I too like it more than Cruel (and I really like that one,) but less than Blood And Chocolate, which is one of my favorites. I have noticed that what I don't like as much about the album tends to resemble Cruel's sound, like the title track and a few others.
And file me under "strongly dislikes Lucinda Williams' voice." Man, that just drags a great song down. I don't care how many critics lap at her feet, her delivery sounds like drunken cowgirl schtick to me. Atrocious.
Totally agree with you, Tom, with regard to B&C, which is consistently in my top three favorite EC albums (the list is fluid, I admit). The one thing that throws me off about Lucinda Williams' duet with Elvis is that she kinda sounds like a guy.

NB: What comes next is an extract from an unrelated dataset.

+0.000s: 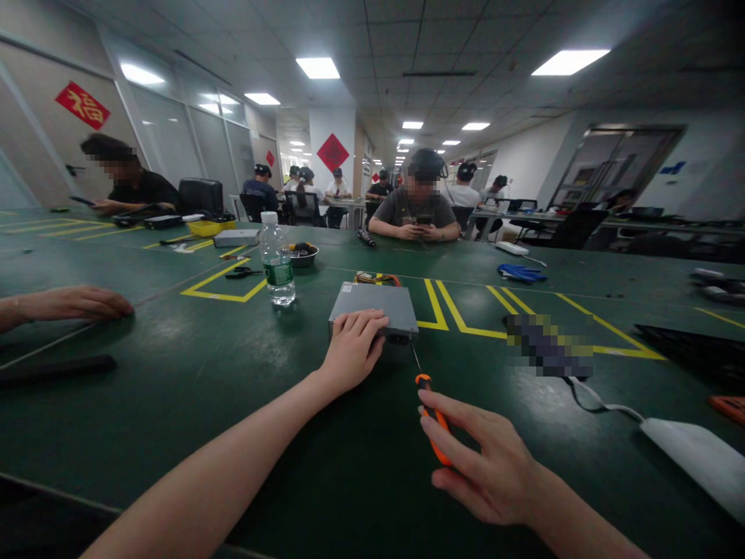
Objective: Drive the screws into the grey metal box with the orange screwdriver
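A flat grey metal box [381,304] lies on the green table [174,373] in front of me. My left hand [353,349] rests on its near left corner, fingers curled over the top edge. My right hand [486,458] grips the orange handle of a screwdriver [434,419], and the thin shaft points at the box's near side. Coloured wires [378,277] show just behind the box.
A water bottle [277,260] stands left of the box. Another person's hand [75,303] lies on the table at far left. A white adapter with cable [692,454] sits at right, blue gloves [521,272] farther back. A seated person [416,206] faces me; others sit behind.
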A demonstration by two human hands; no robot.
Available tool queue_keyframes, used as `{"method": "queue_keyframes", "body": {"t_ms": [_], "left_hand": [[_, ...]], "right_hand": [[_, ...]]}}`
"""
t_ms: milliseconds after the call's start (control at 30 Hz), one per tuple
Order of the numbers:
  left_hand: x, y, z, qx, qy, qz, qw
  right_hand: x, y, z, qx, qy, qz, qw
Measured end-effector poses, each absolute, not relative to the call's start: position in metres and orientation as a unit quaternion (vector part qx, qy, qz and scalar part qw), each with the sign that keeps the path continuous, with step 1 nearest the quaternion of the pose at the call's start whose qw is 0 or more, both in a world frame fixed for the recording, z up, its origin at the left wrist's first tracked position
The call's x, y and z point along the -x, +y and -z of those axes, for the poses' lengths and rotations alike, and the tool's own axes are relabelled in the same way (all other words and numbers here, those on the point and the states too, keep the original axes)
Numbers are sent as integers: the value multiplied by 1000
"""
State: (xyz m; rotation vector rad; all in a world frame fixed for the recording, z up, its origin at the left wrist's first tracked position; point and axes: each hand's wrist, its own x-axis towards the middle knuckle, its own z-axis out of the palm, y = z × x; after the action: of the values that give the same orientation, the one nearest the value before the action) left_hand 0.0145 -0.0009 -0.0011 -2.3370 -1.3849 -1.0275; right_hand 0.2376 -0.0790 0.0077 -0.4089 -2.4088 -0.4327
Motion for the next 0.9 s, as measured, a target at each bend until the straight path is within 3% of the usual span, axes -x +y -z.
{"method": "queue_keyframes", "body": {"t_ms": [333,600,900], "left_hand": [[-13,0,1,798,-474,352,120],[-14,-1,1,799,-473,354,115],[-14,-1,1,798,-474,354,113]], "right_hand": [[-234,-78,-10,148,-908,163,358],[-235,-79,-13,152,-926,162,305],[-234,-77,-6,152,-912,152,350]]}}
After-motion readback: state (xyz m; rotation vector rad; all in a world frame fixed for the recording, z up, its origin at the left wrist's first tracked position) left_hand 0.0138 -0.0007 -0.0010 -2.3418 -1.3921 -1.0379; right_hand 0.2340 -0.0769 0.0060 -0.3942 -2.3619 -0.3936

I'd say that When I Was Cruel had a somewhat stronger set of melodies than The Delivery Man, or perhaps even Blood and Chocolate. They're quite good, but WIWC is all that.
I can understand what Tom's saying about Lucinda Williams. Whole albums of her voice can get old, but just as a guest vocalist this was just the right little measure of schtick to top off "There's a Story in Your Voice."











I have been listening to "Trust for the last 3 days as my commuting music, I think it may have been EC's last really good unpretentious rock album.
THanks for the reveiw, maybe EC will find his way back into my rotation.